Fábrica de sueños (English: Dream Factory) is a Mexican media franchise and anthology television series developed by Patricio Wills and produced by Televisa. The series revolves around great classics of telenovelas produced in Mexico during the 1980s and 1990s.

The series revolves around the reboot of great 11 classics of telenovelas produced by Televisa such as Cuna de lobos, Rubí, La usurpadora, El maleficio, Colorina, La madrastra, Los ricos también lloran, Rosa salvaje, Quinceañera, El privilegio de amar, and Corazón salvaje.

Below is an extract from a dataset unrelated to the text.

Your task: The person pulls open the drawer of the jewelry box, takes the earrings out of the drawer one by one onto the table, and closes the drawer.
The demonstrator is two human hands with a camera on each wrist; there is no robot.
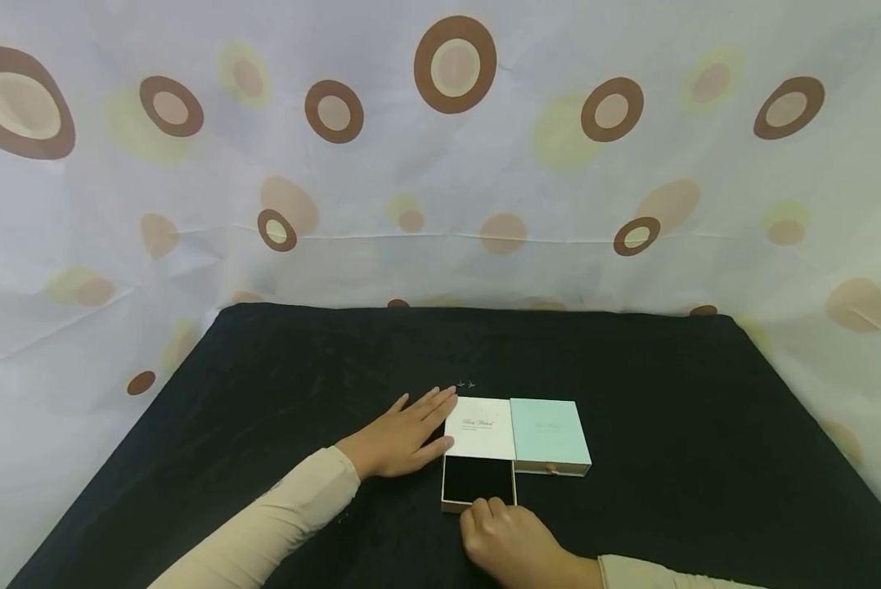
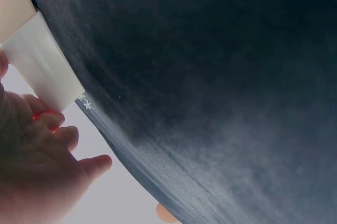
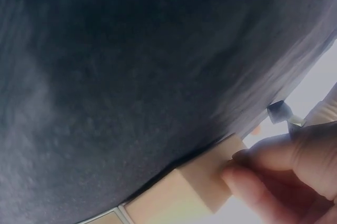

Its official catchphrase is Reescribimos La Historia (English: Rewriting History).

Cast members

Overview

La usurpadora (2019) 
 
Based on Inés Rodena's  La usurpadora, the series tells the story of the twin sisters Paola Miranda and Paulina Doria, starring Sandra Echeverría, who meet again when Paola decides to start a new life, together with her lover Gonzalo Santamaría (Juan Martín Jáuregui), forcing her sister Paulina to assume her identity. In her eagerness to disappear, Paola simulates her own death, planning to eliminate Paulina, at a time when her husband, Carlos Bernal (Andrés Palacios), the president of the Republic, is going through a serious government crisis.

Cuna de lobos (2019) 

Based on Carlos Olmo's Cuna de lobos, The series revolves around Catalina Creel (Paz Vega), whose great beauty is only surpassed by her cruelty, will go to any lengths to secure her fortune and bloodline.

Rubí (2020) 

Based on Yolanda Vargas Dulché's Rubí, the series is a sequel that will not only address those aspects known to the public, but will explore what happened to the character years later.

The series is written by Leonardo Padrón and produced by W Studios for Televisa. Camila Sodi stars as the titular character.

Los ricos también lloran (2022) 

Based on Inés Rodena's Los ricos también lloran, the series is produced by W Studios for TelevisaUnivision, and stars Claudia Martín and Sebastián Rulli.

La madrastra (2022) 

Based on Arturo Moya Grau's La madrastra, the series follows Marcia Cisneros who, after spending twenty years in prison for a crime she did not commit, wants to be reunited with her family. While everyone believes she is dead, she sets out on a mission to find the real culprit and get her life back. The series stars Aracely Arámbula and Andrés Palacios.

Upcoming 
Among the next projects scheduled to be released are: A new version of El privilegio de amar produced again by Carla Estrada, El maleficio, and Quinceañera.

Production 
Filming of La usurpadora began on 25 April 2019 and concluded in August 2019. Filming of Cuna de lobos began on 15 April 2019 and concluded in August 2019. Filming of Rubí began on 20 July 2019 and concluded in October 2019. Filming of Los ricos también lloran began on 20 September 2021 and concluded on 2 March 2022. Filming of La madrastra began on 6 June 2022.